In-depth Analysis of Traffic Isolation Technology of Online Application Nodes

By Wenxin Xie (Fengjing)

Why Do We Need to Isolate Traffic?

Why Do We Need to Isolate Traffic? This question originates from a difficult situation encountered by a customer using Enterprise Distributed Application Service (EDAS). They have encountered abnormal CPU metrics in an online Pod and want to diagnose the problem without rebuilding the pod. However, conducting the diagnosis while traffic still passes through the abnormal Pod impacts the service quality. The customer requests a solution to remove the traffic flowing into the abnormal node, creating an isolated diagnostic environment. Once the node is fixed, they need to restore normal operation by removing the isolation.

In addition to isolating all input traffic for diagnostic purposes, there is a need to isolate specific traffic for simulation drills. To address this, we have conducted thorough research and developed a set of ready-to-use traffic isolation tools. These tools can dynamically isolate specific traffic and easily recover when needed, meeting the traffic isolation requirements for various scenarios.

Which Traffic is Isolated?

The purpose of traffic isolation is to block inbound traffic to application nodes. Let's first identify the types of inbound traffic for microservice application nodes.

Inbound traffic to microservice application nodes can be broadly categorized into two types: service traffic and event traffic. The figure below illustrates the composition of traffic for a typical microservice application.

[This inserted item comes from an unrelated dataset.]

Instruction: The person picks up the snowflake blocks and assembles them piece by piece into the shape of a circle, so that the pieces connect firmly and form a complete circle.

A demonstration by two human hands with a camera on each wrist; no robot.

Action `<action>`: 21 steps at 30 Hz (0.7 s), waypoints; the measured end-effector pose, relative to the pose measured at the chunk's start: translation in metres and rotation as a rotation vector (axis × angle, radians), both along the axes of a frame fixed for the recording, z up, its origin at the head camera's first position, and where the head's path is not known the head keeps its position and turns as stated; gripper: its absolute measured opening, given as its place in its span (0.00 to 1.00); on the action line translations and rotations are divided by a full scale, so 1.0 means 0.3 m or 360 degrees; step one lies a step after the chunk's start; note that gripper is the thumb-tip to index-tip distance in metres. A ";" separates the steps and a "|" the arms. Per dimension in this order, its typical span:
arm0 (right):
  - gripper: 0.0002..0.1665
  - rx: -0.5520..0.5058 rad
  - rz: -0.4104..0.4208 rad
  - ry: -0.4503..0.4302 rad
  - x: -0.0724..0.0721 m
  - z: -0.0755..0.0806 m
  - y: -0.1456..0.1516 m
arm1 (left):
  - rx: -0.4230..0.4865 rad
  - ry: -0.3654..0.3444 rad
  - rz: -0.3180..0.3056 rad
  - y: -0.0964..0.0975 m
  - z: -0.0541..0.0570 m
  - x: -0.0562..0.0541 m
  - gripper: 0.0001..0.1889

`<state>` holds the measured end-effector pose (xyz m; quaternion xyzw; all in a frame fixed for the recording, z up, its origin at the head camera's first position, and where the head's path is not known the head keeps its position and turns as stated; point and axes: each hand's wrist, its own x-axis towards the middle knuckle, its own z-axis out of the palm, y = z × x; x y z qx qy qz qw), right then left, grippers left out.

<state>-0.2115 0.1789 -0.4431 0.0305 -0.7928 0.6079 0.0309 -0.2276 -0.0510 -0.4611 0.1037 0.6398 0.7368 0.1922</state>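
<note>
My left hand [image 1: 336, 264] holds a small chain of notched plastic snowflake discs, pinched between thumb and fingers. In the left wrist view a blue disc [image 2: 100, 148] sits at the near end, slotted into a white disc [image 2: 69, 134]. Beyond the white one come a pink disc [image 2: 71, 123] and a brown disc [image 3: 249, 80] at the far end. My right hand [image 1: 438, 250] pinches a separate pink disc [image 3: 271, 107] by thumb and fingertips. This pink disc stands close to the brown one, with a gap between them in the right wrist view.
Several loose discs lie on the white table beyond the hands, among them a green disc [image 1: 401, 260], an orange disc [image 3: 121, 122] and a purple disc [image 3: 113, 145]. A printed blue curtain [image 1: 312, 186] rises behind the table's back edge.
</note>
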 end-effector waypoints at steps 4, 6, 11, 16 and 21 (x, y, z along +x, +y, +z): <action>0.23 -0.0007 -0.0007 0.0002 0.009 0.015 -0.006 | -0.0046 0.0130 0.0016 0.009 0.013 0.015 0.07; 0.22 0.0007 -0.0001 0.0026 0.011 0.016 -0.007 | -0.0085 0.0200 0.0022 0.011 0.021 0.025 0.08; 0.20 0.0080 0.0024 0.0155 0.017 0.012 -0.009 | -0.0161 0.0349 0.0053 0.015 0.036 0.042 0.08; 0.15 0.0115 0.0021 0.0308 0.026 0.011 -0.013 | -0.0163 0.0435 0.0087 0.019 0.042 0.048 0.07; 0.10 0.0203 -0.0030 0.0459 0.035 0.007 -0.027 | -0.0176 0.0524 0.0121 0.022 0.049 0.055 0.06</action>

Service traffic refers to calls made when all nodes of a microservice application act as a network entity, providing a set of services and being requested by other systems, services, or users. For service traffic, the node itself does not directly determine whether the traffic flows in or not. Instead, a service registration and discovery mechanism maintains the logical relationship of the traffic path. The node is registered as an endpoint for the service. When a caller initiates a request to a service, the callee is the logical address of the service. After forwarding and address translation, the request is routed to the entity node of the service endpoint. Isolating service traffic could involve disrupting the communication connection of service invocations. However, this approach would inevitably affect the service quality. A more elegant solution is to break the mapping relationship between the service and the entity node while keeping the overall function of the service running normally. This way, during the routing process, traffic can be directed away from a particular node as intended. Service traffic mainly covers Kubernetes services and services built using microservice frameworks like Spring Cloud and Dubbo, published by registries such as Nacos.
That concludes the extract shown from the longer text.